Accelerated cosmological expansion without tension in the Hubble parameter

TL;DR

This paper proposes explicit solutions for the Hubble parameter that reconcile the accelerated expansion of the universe with local measurements, addressing the Hubble tension and linking galaxy dynamics to cosmological evolution.

Contribution

It introduces new explicit solutions for H(z) that are consistent with local H0 measurements and explores the connection between galaxy dynamics and cosmological parameters.

Findings

The first solution is free of H0 tension with local surveys.

The second solution is disfavored at 2.7 sigma.

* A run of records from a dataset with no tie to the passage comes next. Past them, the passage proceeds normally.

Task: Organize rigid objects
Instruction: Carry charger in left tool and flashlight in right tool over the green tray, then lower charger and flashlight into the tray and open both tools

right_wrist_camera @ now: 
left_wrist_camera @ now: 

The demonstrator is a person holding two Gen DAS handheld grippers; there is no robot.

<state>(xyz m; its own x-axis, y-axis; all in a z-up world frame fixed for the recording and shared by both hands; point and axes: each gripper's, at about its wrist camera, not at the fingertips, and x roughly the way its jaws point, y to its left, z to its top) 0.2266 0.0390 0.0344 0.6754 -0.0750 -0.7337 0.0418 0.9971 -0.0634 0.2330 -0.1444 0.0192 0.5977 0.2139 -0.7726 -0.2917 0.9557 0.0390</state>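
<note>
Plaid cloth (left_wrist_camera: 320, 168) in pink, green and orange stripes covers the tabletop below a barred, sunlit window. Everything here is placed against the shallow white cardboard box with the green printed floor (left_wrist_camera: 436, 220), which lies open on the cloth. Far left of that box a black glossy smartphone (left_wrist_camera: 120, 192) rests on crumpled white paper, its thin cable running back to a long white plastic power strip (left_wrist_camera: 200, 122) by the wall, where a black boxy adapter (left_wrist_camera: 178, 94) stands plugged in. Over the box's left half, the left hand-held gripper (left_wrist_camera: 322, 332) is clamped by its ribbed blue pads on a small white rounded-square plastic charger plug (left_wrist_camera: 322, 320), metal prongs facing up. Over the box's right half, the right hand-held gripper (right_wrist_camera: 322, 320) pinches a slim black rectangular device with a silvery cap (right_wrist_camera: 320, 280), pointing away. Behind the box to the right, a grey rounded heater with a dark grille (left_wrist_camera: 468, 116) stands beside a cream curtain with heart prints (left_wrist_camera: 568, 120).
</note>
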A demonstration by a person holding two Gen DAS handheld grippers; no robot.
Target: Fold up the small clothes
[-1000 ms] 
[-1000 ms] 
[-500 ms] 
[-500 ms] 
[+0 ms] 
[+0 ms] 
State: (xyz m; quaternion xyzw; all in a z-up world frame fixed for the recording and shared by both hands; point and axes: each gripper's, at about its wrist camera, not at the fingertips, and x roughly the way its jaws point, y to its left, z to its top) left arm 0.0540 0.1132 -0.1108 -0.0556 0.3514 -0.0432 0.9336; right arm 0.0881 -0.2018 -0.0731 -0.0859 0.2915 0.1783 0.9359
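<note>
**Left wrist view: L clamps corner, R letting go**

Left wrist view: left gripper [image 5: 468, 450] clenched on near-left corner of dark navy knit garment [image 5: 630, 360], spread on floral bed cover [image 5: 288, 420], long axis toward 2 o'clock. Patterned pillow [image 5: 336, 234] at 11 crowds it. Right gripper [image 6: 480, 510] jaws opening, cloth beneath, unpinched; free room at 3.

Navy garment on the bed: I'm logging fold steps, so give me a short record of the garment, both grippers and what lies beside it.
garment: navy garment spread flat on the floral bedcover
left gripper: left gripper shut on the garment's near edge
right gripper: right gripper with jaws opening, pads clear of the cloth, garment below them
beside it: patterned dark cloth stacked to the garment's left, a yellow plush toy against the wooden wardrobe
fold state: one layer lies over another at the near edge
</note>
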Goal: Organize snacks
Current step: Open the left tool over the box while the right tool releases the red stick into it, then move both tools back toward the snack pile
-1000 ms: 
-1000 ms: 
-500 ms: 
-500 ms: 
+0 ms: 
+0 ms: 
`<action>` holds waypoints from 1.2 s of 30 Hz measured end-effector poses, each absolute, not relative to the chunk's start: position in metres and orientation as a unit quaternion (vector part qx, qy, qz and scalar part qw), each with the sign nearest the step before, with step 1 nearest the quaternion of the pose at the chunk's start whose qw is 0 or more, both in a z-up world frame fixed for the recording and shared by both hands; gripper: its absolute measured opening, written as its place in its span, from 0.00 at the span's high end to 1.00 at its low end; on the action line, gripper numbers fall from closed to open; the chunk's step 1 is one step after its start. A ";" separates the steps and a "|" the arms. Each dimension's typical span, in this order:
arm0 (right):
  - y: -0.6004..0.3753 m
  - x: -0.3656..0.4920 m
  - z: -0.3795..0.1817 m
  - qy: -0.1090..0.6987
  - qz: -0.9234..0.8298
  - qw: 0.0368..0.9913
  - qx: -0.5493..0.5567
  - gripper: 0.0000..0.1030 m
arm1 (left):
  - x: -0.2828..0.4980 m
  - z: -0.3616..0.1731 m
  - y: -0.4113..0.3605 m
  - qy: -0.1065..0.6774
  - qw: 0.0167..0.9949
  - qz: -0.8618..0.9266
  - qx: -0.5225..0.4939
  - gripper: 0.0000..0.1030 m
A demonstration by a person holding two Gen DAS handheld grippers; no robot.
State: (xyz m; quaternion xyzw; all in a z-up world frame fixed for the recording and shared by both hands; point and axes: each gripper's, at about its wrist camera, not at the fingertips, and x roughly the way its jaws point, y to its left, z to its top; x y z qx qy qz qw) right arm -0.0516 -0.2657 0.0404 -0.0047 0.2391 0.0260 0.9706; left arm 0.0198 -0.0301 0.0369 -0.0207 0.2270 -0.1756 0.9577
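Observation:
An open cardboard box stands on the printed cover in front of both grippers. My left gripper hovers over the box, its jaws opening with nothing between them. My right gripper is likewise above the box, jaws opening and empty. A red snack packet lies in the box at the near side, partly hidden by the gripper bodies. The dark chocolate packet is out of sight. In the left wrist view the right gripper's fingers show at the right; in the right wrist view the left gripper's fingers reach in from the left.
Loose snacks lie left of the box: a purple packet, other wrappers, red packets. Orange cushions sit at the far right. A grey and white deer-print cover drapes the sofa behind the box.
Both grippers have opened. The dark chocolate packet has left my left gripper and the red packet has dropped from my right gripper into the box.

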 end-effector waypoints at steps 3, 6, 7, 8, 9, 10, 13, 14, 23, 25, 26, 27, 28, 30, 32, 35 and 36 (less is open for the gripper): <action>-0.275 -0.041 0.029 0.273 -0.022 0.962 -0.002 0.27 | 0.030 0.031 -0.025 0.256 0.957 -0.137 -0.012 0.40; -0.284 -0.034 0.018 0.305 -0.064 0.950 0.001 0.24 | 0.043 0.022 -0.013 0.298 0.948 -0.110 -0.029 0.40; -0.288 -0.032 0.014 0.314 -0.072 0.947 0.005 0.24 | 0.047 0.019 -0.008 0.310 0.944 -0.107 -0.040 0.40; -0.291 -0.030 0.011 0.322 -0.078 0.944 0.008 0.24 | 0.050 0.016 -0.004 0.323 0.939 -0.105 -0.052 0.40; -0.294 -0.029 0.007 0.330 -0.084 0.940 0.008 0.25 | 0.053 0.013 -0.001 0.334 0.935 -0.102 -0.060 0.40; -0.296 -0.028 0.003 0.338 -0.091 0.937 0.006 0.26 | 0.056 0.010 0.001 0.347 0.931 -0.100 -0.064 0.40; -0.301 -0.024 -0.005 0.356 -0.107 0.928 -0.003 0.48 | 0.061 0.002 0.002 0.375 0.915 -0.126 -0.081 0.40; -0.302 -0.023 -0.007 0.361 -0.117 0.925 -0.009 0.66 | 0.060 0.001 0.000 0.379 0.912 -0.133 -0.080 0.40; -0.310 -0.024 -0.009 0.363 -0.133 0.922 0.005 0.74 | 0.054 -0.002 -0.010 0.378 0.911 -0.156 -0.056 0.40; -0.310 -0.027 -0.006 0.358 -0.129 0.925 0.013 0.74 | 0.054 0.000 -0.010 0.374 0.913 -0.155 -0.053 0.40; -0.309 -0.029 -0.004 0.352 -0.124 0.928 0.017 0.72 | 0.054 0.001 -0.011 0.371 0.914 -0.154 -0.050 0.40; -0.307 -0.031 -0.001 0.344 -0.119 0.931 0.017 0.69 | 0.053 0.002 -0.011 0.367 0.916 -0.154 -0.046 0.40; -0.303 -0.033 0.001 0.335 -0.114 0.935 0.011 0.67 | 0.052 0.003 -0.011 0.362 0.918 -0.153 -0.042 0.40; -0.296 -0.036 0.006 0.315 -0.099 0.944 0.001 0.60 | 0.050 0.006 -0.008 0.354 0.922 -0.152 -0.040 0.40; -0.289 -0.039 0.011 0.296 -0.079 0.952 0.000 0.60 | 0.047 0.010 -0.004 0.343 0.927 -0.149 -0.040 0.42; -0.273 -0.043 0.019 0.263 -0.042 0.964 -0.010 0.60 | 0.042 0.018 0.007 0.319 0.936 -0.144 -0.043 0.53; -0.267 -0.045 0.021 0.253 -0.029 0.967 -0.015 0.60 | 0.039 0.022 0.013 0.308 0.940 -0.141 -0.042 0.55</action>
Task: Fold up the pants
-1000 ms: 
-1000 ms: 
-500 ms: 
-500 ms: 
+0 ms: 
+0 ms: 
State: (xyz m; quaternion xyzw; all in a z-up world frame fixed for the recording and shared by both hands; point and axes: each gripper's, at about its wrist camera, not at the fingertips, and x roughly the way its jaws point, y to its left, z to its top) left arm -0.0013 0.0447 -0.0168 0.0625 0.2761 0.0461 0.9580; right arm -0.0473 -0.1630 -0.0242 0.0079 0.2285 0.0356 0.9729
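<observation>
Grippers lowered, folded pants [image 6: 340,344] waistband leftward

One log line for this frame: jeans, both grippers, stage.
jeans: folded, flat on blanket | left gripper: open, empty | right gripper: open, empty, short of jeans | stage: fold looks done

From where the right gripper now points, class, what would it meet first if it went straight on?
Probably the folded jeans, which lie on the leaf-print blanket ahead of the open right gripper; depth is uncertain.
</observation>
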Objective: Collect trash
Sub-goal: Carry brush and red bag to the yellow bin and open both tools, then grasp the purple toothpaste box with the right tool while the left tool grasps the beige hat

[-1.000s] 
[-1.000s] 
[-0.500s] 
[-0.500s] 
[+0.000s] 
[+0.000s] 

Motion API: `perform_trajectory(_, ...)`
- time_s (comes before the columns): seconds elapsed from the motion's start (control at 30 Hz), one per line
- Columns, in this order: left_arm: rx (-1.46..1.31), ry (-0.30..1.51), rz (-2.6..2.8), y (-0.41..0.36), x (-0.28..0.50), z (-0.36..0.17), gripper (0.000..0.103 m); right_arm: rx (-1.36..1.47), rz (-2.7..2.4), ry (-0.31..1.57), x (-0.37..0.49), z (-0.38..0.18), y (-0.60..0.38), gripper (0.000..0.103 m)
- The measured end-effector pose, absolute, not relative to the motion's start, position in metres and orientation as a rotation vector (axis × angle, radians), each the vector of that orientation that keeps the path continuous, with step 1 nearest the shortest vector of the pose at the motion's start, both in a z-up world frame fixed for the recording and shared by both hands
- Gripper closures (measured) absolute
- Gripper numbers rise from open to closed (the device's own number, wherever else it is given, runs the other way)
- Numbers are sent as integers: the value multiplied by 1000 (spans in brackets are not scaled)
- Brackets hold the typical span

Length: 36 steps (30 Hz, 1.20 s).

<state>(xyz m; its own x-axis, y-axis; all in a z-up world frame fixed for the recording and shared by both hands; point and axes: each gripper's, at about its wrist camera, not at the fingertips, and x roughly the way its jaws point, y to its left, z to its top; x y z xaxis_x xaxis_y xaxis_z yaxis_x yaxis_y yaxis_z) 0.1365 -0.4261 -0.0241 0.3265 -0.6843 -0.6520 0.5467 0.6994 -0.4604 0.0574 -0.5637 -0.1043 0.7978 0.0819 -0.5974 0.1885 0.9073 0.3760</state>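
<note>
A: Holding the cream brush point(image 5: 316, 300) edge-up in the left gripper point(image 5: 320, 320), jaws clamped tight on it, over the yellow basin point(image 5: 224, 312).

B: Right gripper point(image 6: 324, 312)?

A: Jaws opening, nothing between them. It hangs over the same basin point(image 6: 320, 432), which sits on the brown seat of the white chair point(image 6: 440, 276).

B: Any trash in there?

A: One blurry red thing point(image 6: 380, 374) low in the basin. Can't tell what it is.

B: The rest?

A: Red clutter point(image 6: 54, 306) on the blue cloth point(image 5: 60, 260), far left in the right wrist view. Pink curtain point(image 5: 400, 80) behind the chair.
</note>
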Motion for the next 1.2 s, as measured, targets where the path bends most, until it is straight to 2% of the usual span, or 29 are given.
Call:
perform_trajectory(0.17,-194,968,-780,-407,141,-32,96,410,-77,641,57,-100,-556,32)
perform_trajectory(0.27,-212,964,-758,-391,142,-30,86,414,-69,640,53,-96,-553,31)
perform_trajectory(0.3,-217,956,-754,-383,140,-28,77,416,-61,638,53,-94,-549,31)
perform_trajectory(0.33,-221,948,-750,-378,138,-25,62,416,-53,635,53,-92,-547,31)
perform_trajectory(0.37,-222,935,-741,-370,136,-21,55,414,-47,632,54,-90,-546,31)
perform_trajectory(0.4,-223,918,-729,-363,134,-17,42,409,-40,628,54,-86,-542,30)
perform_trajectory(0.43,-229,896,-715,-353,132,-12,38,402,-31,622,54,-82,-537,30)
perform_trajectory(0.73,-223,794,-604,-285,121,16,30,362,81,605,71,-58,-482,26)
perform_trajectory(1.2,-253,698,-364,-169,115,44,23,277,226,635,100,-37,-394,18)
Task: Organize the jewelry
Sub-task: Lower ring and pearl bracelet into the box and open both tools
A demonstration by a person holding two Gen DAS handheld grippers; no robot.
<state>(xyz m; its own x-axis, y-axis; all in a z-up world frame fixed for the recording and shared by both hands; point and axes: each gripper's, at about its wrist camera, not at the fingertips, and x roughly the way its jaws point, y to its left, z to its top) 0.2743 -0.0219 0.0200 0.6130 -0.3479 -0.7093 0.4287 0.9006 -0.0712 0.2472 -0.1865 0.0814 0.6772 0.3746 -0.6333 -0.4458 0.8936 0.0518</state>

Galaxy dynamics constrain dark matter mass to less than 10^{-30} eV.

Abstract

The $H_0$-tension problem poses a confrontation of dark energy driving late-time cosmological expansion measured by the Hubble parameter $H(z)$ over an extended range of redshifts $z$. Distinct values $H_0\simeq 73$ km\,s$^{-1}$Mpc$^{-1}$ and $H_0\simeq 68$ km\,s$^{-1}$Mpc$^{-1}$ obtain from surveys of the Local Universe and, respectively, $\Lambda$CBM analysis of the CMB. These are representative of accelerated expansion with $H^\prime(0)\simeq0$ by $\Lambda=\omega_0^2$ and, respectively, $H^\prime(0)>0$ in $\Lambda$CDM, where $\omega_0=\sqrt{1-q}H$ is a fundamental frequency of the cosmological horizon in a Friedmann-Robertson-Walker universe with deceleration parameter $q(z)=-1+(1+z)H^{-1}H^\prime(z)$. Explicit solutions $H(z)=H_0\sqrt{1+\omega_m(6z+12z^2+12z^3+6z^4+(6/5)z^5)}$ and, respectively, $H(z)=H_0\sqrt{1-\omega_m+\omega_m(1+z)^3}$ are here compared with recent data on $H(z)$ over $0\lesssim z \lesssim2$. The first is found to be free of tension with $H_0$ from local surveys, while the latter is disfavored at $2.7\sigma$. A further confrontation obtains in galaxy dynamics by a finite sensitivity of inertia to background cosmology in weak gravity, putting an upper bound of $m\lesssim 10^{-30}$eV on the mass of dark matter. A $C^0$ onset to weak gravity at the de Sitter scale of acceleration $a_{dS}=cH(z)$, where $c$ denotes the velocity of light, can be seen in galaxy rotation curves covering $0\lesssim z \lesssim 2$. Weak gravity in galaxy dynamics hereby provides a proxy for cosmological evolution.